• [Your goal] Return all lines in the data where the string "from" can be found.

***** Data excerpt *****

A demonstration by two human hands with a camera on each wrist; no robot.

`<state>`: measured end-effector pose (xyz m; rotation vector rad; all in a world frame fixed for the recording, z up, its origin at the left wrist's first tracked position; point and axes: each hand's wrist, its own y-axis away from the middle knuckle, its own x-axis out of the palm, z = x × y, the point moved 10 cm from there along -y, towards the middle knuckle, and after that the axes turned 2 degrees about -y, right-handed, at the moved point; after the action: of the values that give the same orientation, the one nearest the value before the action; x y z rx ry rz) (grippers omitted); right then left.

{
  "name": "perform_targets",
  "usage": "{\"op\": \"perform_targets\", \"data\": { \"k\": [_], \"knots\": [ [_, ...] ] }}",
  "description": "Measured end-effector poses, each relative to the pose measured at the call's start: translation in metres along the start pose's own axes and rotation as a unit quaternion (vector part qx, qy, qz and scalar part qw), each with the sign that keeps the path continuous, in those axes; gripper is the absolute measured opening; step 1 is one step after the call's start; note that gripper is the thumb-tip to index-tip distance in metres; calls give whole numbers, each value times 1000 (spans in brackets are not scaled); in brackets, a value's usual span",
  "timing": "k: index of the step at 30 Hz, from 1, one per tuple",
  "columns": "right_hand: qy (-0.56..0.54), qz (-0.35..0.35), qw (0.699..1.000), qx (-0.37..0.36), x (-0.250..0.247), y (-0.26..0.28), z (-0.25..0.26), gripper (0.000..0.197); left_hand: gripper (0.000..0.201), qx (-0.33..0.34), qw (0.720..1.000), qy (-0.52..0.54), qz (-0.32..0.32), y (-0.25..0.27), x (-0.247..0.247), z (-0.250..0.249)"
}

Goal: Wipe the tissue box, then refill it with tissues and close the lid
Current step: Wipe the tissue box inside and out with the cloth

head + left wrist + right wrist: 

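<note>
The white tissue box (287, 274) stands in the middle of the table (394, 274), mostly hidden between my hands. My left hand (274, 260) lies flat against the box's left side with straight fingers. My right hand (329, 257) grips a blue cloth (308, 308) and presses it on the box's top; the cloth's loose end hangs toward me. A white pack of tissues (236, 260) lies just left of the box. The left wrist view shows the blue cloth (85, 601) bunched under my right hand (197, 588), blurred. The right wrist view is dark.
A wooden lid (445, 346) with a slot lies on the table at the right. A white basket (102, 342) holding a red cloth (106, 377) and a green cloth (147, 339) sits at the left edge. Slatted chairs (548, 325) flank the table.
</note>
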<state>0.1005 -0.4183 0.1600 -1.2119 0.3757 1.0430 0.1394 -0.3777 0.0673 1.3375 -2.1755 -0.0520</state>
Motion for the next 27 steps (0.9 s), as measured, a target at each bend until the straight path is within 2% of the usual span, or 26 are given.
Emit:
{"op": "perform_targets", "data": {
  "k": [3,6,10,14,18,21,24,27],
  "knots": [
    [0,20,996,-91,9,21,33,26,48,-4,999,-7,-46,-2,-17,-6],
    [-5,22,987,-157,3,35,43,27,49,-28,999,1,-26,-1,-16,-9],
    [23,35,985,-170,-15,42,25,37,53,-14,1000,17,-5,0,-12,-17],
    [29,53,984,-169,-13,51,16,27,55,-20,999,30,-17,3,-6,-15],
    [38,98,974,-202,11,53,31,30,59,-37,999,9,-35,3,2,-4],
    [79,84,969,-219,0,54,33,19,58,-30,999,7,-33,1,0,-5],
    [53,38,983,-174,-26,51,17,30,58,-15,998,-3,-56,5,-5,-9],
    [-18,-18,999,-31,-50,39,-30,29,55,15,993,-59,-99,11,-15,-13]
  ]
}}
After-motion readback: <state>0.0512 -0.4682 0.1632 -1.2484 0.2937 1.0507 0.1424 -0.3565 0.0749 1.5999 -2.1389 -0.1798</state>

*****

• [Response box]
`<state>`: measured end-effector pose (xyz m; rotation vector rad; all in a world frame fixed for the recording, z up, its origin at the left wrist's first tracked position; point and axes: each hand's wrist, its own y-axis away from the middle knuckle, its own x-axis out of the palm, z = x × y, the point moved 10 cm from there along -y, towards the middle knuckle, and after that the axes turned 2 degrees about -y, right-handed, at the moved point; after the action: of the values that give the same orientation, the one nearest the value before the action; x y z rx ry rz) (grippers omitted); right then left.
  "timing": "k: index of the step at 30 Hz, from 1, one per tuple",

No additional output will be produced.